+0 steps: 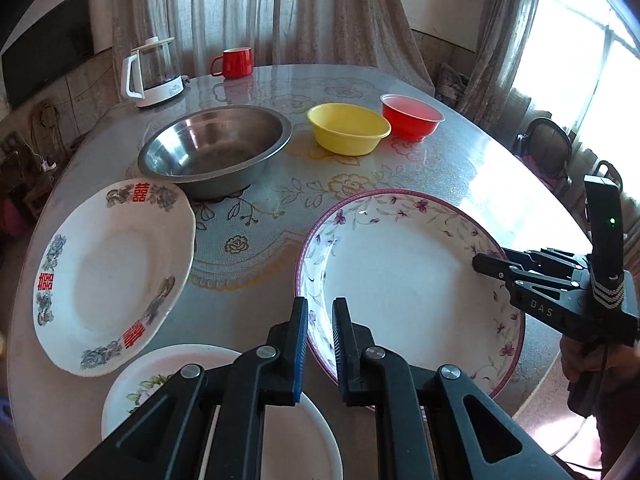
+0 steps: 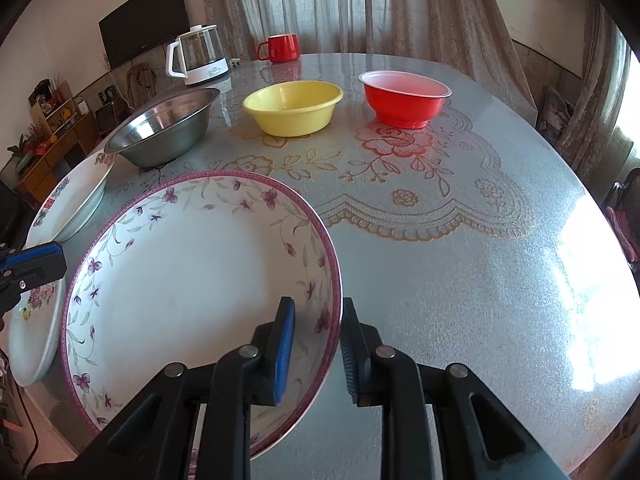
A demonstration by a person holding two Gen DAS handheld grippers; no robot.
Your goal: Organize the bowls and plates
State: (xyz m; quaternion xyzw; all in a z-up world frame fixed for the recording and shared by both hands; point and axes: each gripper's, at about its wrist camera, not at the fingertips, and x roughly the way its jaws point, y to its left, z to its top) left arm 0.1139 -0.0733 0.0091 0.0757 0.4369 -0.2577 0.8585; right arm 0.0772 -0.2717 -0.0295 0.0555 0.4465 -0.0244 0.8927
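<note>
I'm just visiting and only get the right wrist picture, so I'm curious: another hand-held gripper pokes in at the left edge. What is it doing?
Observer: The left hand-held gripper is nearly shut, with one finger on each side of the rim of the large white ceramic plate with purple flowers.
Visitor: And the white plate behind it? I only see a sliver.
Observer: That white plate with blue-grey flowers carries three red Chinese character marks around its rim.
Visitor: What holds the gripper my camera sits on?
Observer: A person's hand holds the right hand-held gripper from below.
</note>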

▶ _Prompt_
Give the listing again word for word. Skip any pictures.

▶ _Finished task_
+0 steps: 
+0 steps: 
A demonstration by a person holding two Gen DAS handheld grippers; no robot.
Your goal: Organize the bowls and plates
State: (xyz m; quaternion xyzw; all in a z-up world frame fixed for the recording and shared by both hands; point and axes: each gripper's, at about its wrist camera, not at the fingertips, and x roughly the way its jaws point, y to its left, z to its top) left arm 0.1139 -0.0733 0.0091 0.0757 0.4369 -0.2577 0.8585; right arm 0.0772 -0.2717 -0.0295 0.0555 0.4465 -0.0244 0.8927
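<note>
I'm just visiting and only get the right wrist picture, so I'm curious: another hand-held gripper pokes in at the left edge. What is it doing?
Observer: The left hand-held gripper is nearly shut, with one finger on each side of the rim of the large white ceramic plate with purple flowers.
Visitor: And the white plate behind it? I only see a sliver.
Observer: That white plate with blue-grey flowers carries three red Chinese character marks around its rim.
Visitor: What holds the gripper my camera sits on?
Observer: A person's hand holds the right hand-held gripper from below.
</note>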

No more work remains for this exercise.